WHAT IS REQUIRED: Reproduce the top of the data verbatim, through and including the line that contains "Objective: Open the".

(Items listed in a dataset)
*** Block opens ***

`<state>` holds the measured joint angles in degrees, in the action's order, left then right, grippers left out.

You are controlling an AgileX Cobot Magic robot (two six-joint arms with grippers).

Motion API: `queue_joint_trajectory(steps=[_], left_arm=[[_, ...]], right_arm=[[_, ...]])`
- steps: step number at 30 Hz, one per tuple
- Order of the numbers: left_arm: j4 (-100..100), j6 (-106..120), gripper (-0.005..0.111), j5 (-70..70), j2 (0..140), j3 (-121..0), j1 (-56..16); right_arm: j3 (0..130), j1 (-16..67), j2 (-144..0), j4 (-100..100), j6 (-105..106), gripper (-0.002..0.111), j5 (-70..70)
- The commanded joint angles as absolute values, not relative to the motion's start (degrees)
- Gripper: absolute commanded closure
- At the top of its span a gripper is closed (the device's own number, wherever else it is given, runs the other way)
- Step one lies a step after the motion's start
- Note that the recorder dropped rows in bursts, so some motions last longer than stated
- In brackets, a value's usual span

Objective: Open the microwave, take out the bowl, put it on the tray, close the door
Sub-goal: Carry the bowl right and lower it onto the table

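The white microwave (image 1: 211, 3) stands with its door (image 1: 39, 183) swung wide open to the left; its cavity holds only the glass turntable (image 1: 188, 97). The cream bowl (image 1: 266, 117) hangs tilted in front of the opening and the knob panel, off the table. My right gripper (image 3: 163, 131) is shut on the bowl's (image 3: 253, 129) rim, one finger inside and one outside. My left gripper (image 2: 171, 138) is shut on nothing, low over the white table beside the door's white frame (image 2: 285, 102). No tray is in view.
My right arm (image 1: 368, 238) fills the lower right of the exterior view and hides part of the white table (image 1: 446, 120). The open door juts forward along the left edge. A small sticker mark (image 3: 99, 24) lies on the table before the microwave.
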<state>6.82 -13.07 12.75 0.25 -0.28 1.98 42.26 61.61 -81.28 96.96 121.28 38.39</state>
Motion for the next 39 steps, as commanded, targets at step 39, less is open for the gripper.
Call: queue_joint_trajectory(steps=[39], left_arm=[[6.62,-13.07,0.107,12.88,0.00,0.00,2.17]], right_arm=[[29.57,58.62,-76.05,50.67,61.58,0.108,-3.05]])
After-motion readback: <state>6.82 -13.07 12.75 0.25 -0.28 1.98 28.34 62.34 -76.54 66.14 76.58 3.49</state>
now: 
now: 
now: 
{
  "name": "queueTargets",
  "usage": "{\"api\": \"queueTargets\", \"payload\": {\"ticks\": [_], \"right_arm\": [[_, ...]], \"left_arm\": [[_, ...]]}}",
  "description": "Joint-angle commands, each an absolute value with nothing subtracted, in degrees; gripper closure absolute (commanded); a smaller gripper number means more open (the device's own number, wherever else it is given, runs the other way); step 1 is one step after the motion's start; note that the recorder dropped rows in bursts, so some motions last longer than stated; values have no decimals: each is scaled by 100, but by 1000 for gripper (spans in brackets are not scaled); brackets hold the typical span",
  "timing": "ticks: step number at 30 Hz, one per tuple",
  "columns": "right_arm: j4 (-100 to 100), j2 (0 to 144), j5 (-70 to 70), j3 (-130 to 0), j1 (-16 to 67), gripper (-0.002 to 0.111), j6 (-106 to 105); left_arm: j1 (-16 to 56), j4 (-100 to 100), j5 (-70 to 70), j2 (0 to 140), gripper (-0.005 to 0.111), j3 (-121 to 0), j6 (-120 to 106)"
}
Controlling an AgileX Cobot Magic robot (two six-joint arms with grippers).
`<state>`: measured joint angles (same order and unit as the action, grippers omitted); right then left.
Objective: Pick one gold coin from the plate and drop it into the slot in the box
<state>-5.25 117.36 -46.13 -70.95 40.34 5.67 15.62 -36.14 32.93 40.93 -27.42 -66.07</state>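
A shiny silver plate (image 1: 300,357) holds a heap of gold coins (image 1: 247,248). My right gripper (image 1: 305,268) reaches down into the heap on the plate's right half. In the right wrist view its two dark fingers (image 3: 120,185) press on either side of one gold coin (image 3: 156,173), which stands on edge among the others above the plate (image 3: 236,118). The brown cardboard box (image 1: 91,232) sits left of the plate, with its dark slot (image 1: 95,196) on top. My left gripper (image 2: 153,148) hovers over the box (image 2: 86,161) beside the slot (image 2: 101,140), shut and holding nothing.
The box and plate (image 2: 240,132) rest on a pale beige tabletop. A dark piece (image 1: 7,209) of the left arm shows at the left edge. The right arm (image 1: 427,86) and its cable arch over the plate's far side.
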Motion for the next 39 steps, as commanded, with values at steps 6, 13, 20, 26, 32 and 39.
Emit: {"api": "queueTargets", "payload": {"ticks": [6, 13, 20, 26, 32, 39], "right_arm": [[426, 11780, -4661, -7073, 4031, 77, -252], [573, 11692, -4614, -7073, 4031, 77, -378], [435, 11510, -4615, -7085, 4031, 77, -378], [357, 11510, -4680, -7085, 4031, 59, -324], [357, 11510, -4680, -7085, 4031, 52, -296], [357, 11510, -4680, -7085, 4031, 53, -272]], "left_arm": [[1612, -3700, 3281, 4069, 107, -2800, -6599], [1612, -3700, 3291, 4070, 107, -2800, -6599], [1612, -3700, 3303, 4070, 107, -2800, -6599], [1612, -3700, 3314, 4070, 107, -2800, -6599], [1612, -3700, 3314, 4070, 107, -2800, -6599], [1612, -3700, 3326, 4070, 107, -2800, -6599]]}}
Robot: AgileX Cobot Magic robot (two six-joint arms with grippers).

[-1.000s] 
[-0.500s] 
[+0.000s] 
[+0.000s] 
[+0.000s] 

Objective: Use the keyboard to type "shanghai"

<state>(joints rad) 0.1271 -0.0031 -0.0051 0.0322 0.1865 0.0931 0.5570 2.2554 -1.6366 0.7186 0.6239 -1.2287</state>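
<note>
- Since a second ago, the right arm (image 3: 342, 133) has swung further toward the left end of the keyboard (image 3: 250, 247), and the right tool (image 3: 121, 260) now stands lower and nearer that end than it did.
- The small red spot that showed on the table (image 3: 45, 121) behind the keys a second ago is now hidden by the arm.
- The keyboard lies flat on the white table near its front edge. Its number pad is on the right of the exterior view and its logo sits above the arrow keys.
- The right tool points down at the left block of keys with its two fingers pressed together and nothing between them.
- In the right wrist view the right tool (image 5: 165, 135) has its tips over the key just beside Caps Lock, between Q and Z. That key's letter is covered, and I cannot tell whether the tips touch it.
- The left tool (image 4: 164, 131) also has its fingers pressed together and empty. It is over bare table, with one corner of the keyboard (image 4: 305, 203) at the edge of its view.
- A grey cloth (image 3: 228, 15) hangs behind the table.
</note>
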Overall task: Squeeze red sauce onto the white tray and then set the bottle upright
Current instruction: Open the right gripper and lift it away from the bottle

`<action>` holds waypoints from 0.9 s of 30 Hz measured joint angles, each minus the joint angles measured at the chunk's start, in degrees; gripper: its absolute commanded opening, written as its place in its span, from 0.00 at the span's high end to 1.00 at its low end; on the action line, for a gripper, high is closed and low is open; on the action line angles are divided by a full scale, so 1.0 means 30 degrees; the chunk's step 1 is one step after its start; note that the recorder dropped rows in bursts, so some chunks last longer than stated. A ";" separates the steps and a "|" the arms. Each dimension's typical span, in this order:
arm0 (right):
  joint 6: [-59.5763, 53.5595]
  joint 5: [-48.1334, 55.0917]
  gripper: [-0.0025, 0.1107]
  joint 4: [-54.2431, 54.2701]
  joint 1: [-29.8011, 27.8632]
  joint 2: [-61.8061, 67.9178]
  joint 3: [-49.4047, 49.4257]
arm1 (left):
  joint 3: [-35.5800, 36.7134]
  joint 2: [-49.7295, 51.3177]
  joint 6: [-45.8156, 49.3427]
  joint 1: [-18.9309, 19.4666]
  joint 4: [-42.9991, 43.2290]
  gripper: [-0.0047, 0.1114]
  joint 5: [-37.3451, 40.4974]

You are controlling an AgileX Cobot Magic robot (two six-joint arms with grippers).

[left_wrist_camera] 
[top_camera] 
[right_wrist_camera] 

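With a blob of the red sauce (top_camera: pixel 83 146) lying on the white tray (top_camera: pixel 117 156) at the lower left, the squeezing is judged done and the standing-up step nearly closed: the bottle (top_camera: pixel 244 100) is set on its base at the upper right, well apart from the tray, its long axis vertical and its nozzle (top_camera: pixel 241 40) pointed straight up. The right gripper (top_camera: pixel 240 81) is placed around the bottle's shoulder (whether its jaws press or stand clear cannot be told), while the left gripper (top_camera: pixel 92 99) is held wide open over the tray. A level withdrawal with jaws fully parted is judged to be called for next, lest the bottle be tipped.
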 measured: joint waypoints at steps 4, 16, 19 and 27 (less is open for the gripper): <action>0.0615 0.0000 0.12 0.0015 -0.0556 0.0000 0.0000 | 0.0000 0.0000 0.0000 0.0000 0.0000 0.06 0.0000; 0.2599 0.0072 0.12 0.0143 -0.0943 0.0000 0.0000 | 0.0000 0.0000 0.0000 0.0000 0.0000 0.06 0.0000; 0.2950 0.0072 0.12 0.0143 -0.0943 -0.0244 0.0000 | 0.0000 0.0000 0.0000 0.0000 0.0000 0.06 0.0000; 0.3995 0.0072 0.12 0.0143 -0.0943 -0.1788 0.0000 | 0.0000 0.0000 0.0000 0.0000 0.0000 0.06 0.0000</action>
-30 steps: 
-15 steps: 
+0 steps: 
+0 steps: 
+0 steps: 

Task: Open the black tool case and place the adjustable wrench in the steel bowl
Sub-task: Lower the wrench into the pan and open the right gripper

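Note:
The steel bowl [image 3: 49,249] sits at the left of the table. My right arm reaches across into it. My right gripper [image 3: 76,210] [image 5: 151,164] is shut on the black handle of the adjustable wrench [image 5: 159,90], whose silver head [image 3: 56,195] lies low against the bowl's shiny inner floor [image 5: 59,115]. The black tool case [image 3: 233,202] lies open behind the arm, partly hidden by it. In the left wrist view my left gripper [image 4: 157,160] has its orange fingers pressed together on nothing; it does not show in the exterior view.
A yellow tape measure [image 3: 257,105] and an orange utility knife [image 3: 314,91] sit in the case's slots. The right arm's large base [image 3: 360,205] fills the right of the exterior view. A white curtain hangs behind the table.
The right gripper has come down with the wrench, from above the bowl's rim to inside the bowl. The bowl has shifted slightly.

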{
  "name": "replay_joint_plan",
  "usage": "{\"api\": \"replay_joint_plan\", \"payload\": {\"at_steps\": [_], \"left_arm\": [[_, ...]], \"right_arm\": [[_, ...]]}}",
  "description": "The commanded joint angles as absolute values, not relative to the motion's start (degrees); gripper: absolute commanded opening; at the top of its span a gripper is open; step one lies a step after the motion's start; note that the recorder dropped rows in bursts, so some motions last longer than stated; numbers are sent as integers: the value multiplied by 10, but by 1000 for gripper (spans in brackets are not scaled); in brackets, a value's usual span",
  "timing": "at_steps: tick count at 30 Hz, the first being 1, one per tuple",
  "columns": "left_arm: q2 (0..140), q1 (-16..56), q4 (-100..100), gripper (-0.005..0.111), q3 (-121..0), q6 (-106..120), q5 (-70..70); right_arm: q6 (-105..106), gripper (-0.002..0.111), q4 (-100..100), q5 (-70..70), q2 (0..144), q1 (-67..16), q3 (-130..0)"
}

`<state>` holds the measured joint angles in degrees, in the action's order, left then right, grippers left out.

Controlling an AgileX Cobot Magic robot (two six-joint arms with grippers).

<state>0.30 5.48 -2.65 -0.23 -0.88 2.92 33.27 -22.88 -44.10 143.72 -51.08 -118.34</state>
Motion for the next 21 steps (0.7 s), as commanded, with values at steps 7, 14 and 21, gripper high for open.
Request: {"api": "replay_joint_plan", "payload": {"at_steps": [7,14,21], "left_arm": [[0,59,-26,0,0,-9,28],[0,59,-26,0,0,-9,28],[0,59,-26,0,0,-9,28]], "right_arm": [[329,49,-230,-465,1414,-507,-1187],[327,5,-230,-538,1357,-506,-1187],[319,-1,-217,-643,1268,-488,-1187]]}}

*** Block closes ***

SOLUTION BELOW:
`<state>` holds the measured joint angles in degrees, in the action's order, left then right, grippers left out.

You are controlling an AgileX Cobot Magic robot (two six-joint arms with grippers).

Motion API: `queue_joint_trajectory(steps=[_], left_arm=[[_, ...]], right_arm=[[_, ...]])`
- steps: step number at 30 Hz, one per tuple
- Order of the numbers: left_arm: j4 (-100..100), j6 (-106..120), gripper (-0.005..0.111), j5 (-70..70), j2 (0..140), j3 (-121..0), j1 (-56..16); right_arm: j3 (0..130), j1 (-16..67), j2 (-144..0), j4 (-100..100), j6 (-105..106), gripper (-0.002..0.111), j5 (-70..70)
- The commanded joint angles as absolute values, not relative to the motion's start (degrees)
- Gripper: absolute commanded closure
- At the top of its span a gripper is closed (the device's own number, wherever else it is given, runs the other way)
- Step one lies a step after the motion's start
- Note that the recorder dropped rows in bursts, so some motions last longer than stated
- In brackets, a value's usual span

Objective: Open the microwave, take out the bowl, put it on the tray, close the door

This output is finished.